_WHAT TO DO_
Take the data from its first line. Print each line exactly until the line containing "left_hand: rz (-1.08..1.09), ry" has been printed too.

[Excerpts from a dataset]
▼▼▼

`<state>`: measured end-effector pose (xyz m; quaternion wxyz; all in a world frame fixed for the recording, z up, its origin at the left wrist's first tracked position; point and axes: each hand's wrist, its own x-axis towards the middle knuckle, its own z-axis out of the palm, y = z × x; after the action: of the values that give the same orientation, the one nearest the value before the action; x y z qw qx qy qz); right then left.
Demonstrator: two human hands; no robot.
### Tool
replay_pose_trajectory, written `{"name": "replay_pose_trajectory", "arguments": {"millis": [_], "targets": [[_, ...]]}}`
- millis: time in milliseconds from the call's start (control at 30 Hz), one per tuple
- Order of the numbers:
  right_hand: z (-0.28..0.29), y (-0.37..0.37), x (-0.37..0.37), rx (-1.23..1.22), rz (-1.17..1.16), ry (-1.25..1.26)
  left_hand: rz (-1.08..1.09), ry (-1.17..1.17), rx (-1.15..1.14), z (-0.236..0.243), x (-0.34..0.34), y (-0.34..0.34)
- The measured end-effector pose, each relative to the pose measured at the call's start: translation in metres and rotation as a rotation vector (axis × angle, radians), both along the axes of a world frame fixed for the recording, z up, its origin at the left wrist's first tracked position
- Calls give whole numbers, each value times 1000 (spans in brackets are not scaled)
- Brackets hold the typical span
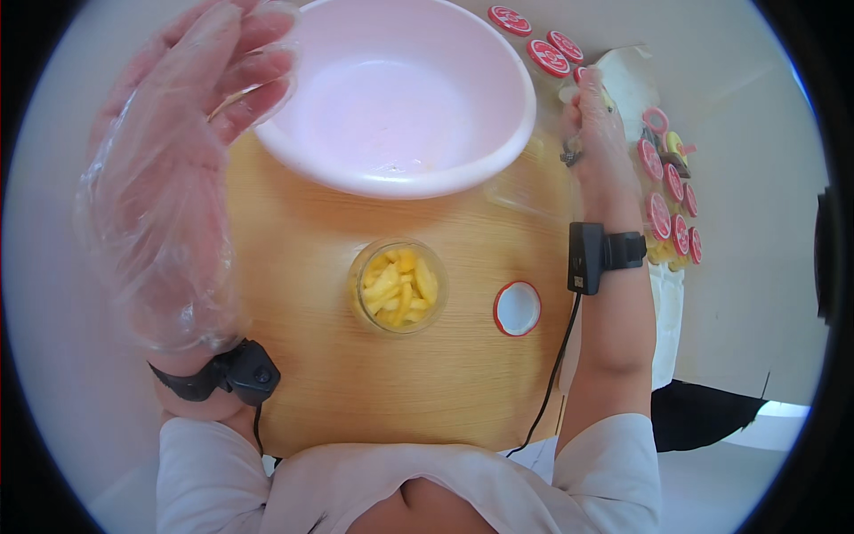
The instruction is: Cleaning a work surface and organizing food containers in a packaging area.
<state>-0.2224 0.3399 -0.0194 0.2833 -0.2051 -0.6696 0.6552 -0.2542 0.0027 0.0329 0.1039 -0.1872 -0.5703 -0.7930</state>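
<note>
My left hand (182,169), in a loose clear plastic glove, is raised beside the left rim of a pale pink basin (400,182). Its fingers are slightly bent and apart, with nothing in them. Over at the upper right, my bare right hand (598,120) reaches among red-lidded jars, fingers curled; what they close on is mostly hidden. Between my arms, an uncovered glass jar (398,287) of yellow fruit or vegetable pieces stands on the wooden table (356,392). To its right lies a loose lid (517,309), white inside with a red rim.
Several jars with red-and-white lids (658,215) line the right side, and more lids (548,57) show beyond the basin's right rim. A clear plastic tray (534,182) sits right of the basin. From my right wrist device (584,258), a black cable runs down across the table.
</note>
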Motion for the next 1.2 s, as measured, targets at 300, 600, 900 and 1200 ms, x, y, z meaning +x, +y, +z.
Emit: {"name": "replay_pose_trajectory", "arguments": {"millis": [300,600,900,1200], "targets": [[-5,0,-8,31,-227,-229,-34,-190,-197,-32,26,-28],[-13,1,-7,37,-163,-122,48,-452,-182,-84,71,-40],[-5,-13,-5,116,-114,-156,79,-595,-41,-106,56,-38],[-8,-6,1,142,-109,-158,28,-628,14,-121,49,-44]]}}
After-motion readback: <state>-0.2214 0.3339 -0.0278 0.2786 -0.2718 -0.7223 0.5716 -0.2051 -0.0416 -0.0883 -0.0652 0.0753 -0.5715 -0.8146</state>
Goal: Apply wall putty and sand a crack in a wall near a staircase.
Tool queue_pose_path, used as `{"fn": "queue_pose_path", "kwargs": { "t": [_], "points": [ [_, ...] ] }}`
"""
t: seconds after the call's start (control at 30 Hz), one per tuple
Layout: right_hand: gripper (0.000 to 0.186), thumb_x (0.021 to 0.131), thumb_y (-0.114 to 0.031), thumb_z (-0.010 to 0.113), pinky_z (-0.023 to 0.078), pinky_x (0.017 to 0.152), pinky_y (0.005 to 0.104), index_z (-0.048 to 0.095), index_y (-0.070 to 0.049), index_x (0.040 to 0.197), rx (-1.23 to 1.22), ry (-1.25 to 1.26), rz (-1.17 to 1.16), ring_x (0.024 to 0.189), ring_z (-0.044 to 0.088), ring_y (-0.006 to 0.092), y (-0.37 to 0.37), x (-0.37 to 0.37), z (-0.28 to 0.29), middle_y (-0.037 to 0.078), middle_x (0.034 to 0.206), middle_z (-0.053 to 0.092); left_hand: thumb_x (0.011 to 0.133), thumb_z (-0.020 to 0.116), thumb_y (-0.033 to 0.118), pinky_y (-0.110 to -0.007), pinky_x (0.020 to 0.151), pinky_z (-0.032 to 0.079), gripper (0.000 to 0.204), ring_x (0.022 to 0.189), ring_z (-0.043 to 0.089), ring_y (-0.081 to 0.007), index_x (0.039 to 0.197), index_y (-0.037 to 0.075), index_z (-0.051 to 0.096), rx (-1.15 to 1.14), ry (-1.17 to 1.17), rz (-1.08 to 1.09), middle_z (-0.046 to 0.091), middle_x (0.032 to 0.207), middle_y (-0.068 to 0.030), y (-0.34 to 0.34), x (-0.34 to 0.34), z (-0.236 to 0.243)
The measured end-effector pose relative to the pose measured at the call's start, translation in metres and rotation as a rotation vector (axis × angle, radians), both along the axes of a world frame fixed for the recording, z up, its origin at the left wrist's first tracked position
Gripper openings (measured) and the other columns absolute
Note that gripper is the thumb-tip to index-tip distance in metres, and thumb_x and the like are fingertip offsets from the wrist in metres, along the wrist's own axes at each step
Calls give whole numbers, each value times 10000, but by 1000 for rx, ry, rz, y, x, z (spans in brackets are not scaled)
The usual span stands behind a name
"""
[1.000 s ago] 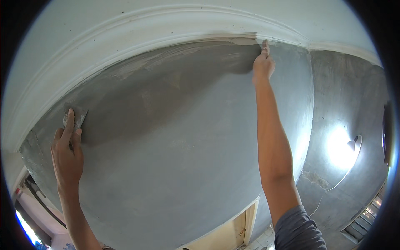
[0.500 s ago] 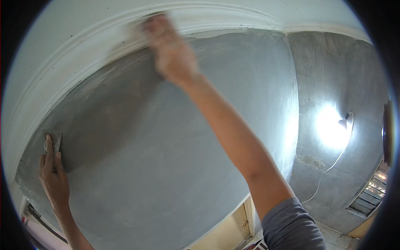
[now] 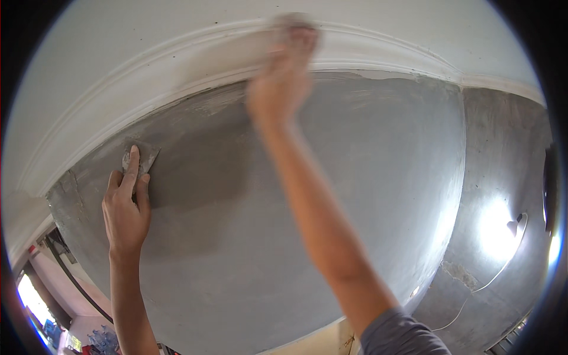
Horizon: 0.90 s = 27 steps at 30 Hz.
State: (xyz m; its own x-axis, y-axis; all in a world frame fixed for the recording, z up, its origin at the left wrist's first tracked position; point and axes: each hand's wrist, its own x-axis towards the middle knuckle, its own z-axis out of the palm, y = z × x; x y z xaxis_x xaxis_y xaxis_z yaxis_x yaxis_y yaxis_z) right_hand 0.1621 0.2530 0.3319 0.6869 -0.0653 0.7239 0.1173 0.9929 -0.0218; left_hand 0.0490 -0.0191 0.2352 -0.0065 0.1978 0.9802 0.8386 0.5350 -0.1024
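Grey wall (image 3: 331, 225) stretches ahead below one white cornice (image 3: 378, 53). Your left hand (image 3: 125, 210) has its fingers clamped on one scraper (image 3: 144, 161), near the wall's upper-left edge; your right hand (image 3: 284, 80) blurs over the cornice, grip impossible to tell. Bare wall lies open between both hands; one lamp (image 3: 513, 226) shines far right.
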Motion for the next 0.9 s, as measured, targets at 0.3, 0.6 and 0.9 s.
{"fn": "queue_pose_path", "kwargs": {
  "t": [0.3, 0.6, 0.9],
  "points": [
    [455, 1021, -208, 451, 263, 1267, 447, 559, -103, 1451, 689, -550, -412, 1499, 384, 257, -110, -75, -2, 71, 1583, 472, 1000, 622, 110, -380, 639, 462, 445, 643, 483, -260, 1443, 89, 597, -58, 32, -153, 549, 800, -148, -2, -9, 2],
    [448, 949, 5, 474, 408, 1162, 455, 589, 24, 1382, -142, -77, -404, 1440, 440, 399, 132, 113, -37, 217, 1482, 545, 954, 699, 145, -407, 597, 488, 463, 599, 537, -259, 1414, 158, 640, 13, 107, -153, 557, 785, -119, 8, 2, -1],
    [429, 1004, -87, 580, 417, 1156, 443, 556, 34, 1415, 49, -16, -13, 1408, 476, 412, -50, -23, 3, 223, 1482, 542, 1013, 572, 353, -526, 655, 552, 520, 742, 666, -436, 1521, 283, 486, -65, -45, 55, 620, 1028, -214, 8, -4, -7]
  ]
}}
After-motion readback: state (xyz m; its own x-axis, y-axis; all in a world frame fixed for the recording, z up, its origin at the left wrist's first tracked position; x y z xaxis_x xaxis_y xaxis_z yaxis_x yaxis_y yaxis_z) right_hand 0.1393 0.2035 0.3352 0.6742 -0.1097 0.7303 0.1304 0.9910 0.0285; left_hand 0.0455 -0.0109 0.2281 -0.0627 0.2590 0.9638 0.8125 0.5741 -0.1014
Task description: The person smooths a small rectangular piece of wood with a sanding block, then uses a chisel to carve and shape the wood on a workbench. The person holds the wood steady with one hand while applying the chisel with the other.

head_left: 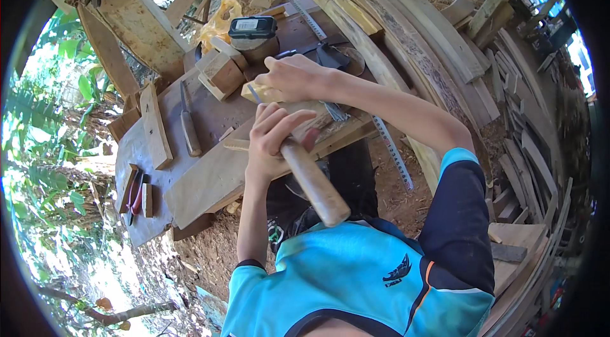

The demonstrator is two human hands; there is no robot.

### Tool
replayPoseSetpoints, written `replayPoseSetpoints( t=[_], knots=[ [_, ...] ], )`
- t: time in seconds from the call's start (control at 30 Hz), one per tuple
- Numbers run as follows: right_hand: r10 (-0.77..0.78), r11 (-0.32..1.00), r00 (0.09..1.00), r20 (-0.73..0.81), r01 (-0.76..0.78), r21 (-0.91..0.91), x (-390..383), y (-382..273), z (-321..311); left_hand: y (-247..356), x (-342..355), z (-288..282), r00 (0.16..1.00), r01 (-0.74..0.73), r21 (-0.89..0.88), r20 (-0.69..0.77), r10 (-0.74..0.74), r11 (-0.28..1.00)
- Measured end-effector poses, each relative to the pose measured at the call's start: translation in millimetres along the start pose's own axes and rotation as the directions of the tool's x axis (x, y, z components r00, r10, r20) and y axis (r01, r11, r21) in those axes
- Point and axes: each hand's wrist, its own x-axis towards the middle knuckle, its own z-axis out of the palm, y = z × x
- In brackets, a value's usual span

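My left hand (270, 137) is wrapped around the thick wooden handle (314, 181) of a blade tool, its butt pointing toward my belly. A thin grey blade (254, 93) shows beyond my fingers, against a pale wood piece (270, 94). My right hand (292, 77) is closed on that piece, just past the left hand; its fingertips are partly hidden. Below both hands lies a wide wooden board (210, 184) along the near edge of the workbench (143, 226). A knife with a wooden handle (189, 130) rests on the bench to the left.
A wood block (221, 76) and a black case (253, 27) stand behind my hands. Red-handled pliers (135, 197) lie at the bench's left end. A metal ruler (394, 152) hangs beside my right forearm. Long planks (413, 32) and stacked offcuts (524, 121) fill the right side.
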Motion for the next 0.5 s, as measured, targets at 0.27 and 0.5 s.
replayPoseSetpoints(
  t=[0.27,0.5],
  knots=[
    [0.078,0.996,0.997,0.020,-0.078,0.042,-5,-1,-2,8,-1,13,0.987,-0.030,0.079,0.159,0.017,0.996],
    [0.265,0.943,0.948,0.178,-0.294,0.158,0,19,19,32,13,58,0.996,-0.015,0.144,0.091,0.002,0.989]
  ],
)
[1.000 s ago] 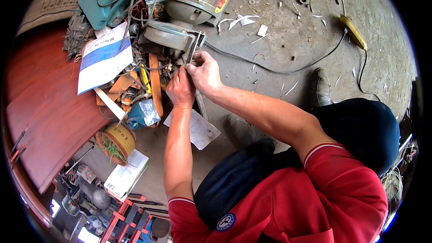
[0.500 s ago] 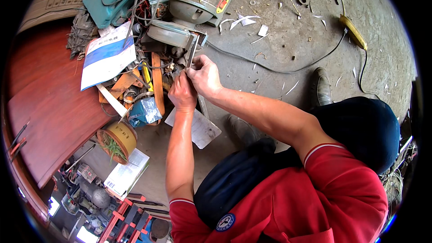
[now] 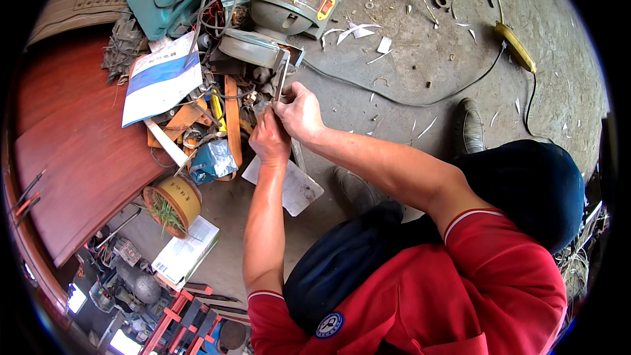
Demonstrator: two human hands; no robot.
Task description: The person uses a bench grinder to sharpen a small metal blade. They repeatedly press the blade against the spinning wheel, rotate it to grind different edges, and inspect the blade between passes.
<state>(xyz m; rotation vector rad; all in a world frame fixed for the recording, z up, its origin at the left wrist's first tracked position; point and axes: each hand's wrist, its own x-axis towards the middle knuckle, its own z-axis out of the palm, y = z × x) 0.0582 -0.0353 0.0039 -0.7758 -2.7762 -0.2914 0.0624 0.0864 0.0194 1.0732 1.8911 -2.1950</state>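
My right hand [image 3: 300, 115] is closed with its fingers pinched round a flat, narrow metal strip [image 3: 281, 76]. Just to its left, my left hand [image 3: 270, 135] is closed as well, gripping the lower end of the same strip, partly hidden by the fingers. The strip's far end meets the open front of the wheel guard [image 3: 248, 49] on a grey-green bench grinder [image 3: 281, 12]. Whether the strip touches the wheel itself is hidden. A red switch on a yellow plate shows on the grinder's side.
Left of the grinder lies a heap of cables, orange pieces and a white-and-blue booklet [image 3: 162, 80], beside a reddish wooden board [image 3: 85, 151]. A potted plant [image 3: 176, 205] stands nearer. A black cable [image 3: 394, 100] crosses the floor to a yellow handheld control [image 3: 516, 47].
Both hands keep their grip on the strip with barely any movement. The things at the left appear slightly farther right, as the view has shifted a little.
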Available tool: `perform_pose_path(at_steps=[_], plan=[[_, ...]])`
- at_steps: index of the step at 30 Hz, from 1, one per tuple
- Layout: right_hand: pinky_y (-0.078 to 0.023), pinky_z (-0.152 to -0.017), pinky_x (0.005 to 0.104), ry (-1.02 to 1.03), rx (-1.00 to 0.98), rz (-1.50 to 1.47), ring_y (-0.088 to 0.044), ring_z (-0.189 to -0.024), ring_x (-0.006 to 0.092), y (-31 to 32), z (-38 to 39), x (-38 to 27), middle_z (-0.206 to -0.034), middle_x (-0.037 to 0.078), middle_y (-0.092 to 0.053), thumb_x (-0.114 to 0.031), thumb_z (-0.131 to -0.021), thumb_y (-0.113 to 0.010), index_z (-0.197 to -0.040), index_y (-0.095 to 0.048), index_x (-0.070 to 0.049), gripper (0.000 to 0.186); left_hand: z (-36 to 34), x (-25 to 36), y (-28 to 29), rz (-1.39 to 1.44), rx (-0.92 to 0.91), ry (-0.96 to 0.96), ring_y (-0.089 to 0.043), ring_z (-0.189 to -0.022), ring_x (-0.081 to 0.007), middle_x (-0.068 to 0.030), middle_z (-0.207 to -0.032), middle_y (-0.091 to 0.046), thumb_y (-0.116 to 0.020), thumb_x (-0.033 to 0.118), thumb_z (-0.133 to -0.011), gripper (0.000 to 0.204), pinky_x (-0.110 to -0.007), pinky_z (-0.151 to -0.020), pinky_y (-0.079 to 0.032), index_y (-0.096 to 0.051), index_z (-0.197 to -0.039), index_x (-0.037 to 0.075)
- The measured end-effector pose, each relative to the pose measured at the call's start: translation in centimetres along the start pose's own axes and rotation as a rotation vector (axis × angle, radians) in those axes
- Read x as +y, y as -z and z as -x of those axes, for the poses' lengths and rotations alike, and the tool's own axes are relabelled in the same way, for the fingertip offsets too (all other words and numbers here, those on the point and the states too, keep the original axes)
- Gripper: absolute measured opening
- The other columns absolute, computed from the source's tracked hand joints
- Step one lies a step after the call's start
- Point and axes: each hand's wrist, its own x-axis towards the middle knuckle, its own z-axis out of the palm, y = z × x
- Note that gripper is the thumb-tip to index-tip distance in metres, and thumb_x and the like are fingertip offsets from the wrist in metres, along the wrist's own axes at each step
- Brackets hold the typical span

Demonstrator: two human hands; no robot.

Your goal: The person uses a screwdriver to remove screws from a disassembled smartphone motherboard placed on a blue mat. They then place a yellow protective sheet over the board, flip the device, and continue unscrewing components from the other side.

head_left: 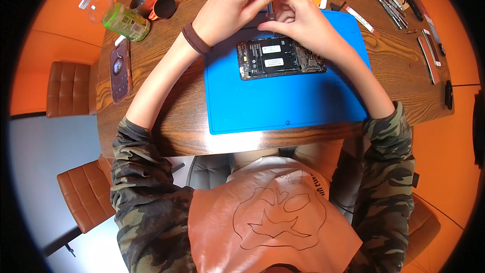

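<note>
1. The table [187,106], the largest thing here, is dark wood with a bold, streaky grain and carries everything at work.
2. The mat [242,106] is a flat blue sheet, smooth and rubbery-looking with rounded corners, laid under the work (likely to spare both the wood and the parts).
3. The opened device [290,58] lies flat on the upper part of the mat, right below the hands, its inside facing up so that it can be reached. It is a thin black rectangle with two pale labels and a stretch of bare circuitry toward its right end.
4. The left hand [233,4] arches in from above, thumb and fingers pinched at the upper end of a screwdriver, apparently to control it from the top.
5. The right hand [303,17] grasps the same tool lower down, fingers curled and thumb pressed across, presumably to keep it upright and steady.
6. The bottle [126,24], clear plastic with a green wrap, sits off to the left, well apart from the mat.
7. The screwdriver [271,15] is slim, dark and roughly vertical at the device's upper edge; whether its tip touches is too small to tell.
</note>
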Motion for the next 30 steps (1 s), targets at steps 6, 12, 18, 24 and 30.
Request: perform_pose_path(at_steps=[6, 12, 18, 24, 30], plan=[[-0.054, -0.098, 0.032, 0.003, -0.02, -0.097, -0.07, -0.107, 0.0196, 0.4, -0.3, -0.4, -0.109, 0.013, -0.073, -0.01, -0.093, -0.07, -0.124, -0.064, 0.004, 0.035, -0.5, -1.6, -1.1, -0.072, 0.136, -0.215, -0.07, -0.08, -0.0283, -0.0125, -0.092, -0.072, -0.066, 0.019, -0.096, 0.019, -0.037, -0.071, -0.057, -0.074, -0.104, 0.004], [-0.054, -0.097, 0.0321, -0.06, 0.061, -0.253, -0.069, -0.108, 0.0184, -0.2, -0.1, -1.2, -0.108, 0.011, -0.073, -0.014, -0.092, -0.073, -0.125, -0.063, 0.001, 0.038, -0.1, -3.4, -1.6, -0.112, 0.127, -0.22, -0.07, -0.081, -0.0289, -0.0118, -0.093, -0.07, -0.065, 0.019, -0.096, 0.019, -0.036, -0.073, -0.057, -0.074, -0.106, 0.005], [-0.055, -0.094, 0.0295, -0.063, 0.093, -0.018, -0.07, -0.102, 0.016, 0.0, 0.0, -1.4, -0.103, 0.009, -0.073, -0.006, -0.09, -0.073, -0.121, -0.064, 0.003, 0.033, 0.0, -2.8, -1.8, -0.117, 0.118, -0.215, -0.068, -0.078, -0.0287, -0.0108, -0.089, -0.067, -0.065, 0.018, -0.095, 0.019, -0.037, -0.071, -0.056, -0.074, -0.106, 0.006], [-0.057, -0.09, 0.0286, -0.016, -0.06, -0.218, -0.071, -0.096, 0.0155, 0.7, 0.2, -0.8, -0.095, 0.007, -0.073, -0.007, -0.086, -0.077, -0.113, -0.068, 0.002, 0.03, 0.0, -2.5, -1.9, -0.069, 0.075, -0.214, -0.068, -0.078, -0.0288, -0.0108, -0.088, -0.067, -0.065, 0.018, -0.095, 0.019, -0.037, -0.071, -0.055, -0.074, -0.107, 0.006], [-0.057, -0.086, 0.0293, 0.011, 0.091, -0.041, -0.071, -0.09, 0.015, -0.1, 0.3, -0.2, -0.092, 0.007, -0.072, -0.01, -0.084, -0.079, -0.108, -0.069, 0.002, 0.028, -0.2, -2.5, -1.7, -0.011, 0.08, -0.159, -0.068, -0.079, -0.0295, -0.012, -0.087, -0.068, -0.064, 0.019, -0.095, 0.02, -0.037, -0.07, -0.055, -0.074, -0.107, 0.006]])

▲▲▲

_RESULT OF THIS TASK_
`<state>`: measured end-effector pose (xyz m; quaternion wxyz; all in a world frame fixed for the recording, z up, its origin at the left wrist's first tracked position; point and axes: each hand's wrist, its own x-axis towards the middle knuckle, its own z-axis out of the palm, y = z × x; after the action: of the values that give the same orientation, the one nearest the value before the action; x y z qw qx qy qz); right then left.
Demonstrator: two human hands; no robot.
### Tool
replay_pose_trajectory, written `{"name": "replay_pose_trajectory", "arguments": {"millis": [_], "targets": [[_, ...]]}}`
- millis: time in milliseconds from the call's start (control at 30 Hz), one per tuple
- Order of the numbers:
  right_hand: z (-0.28..0.29), y (-0.37..0.37), x (-0.37..0.37), rx (-1.23..1.22), rz (-1.17..1.16), ry (-1.25..1.26)
  left_hand: rz (-1.08..1.09), ry (-1.17..1.17), rx (-1.15..1.14), z (-0.236..0.243), x (-0.34..0.34), y (-0.34..0.34)

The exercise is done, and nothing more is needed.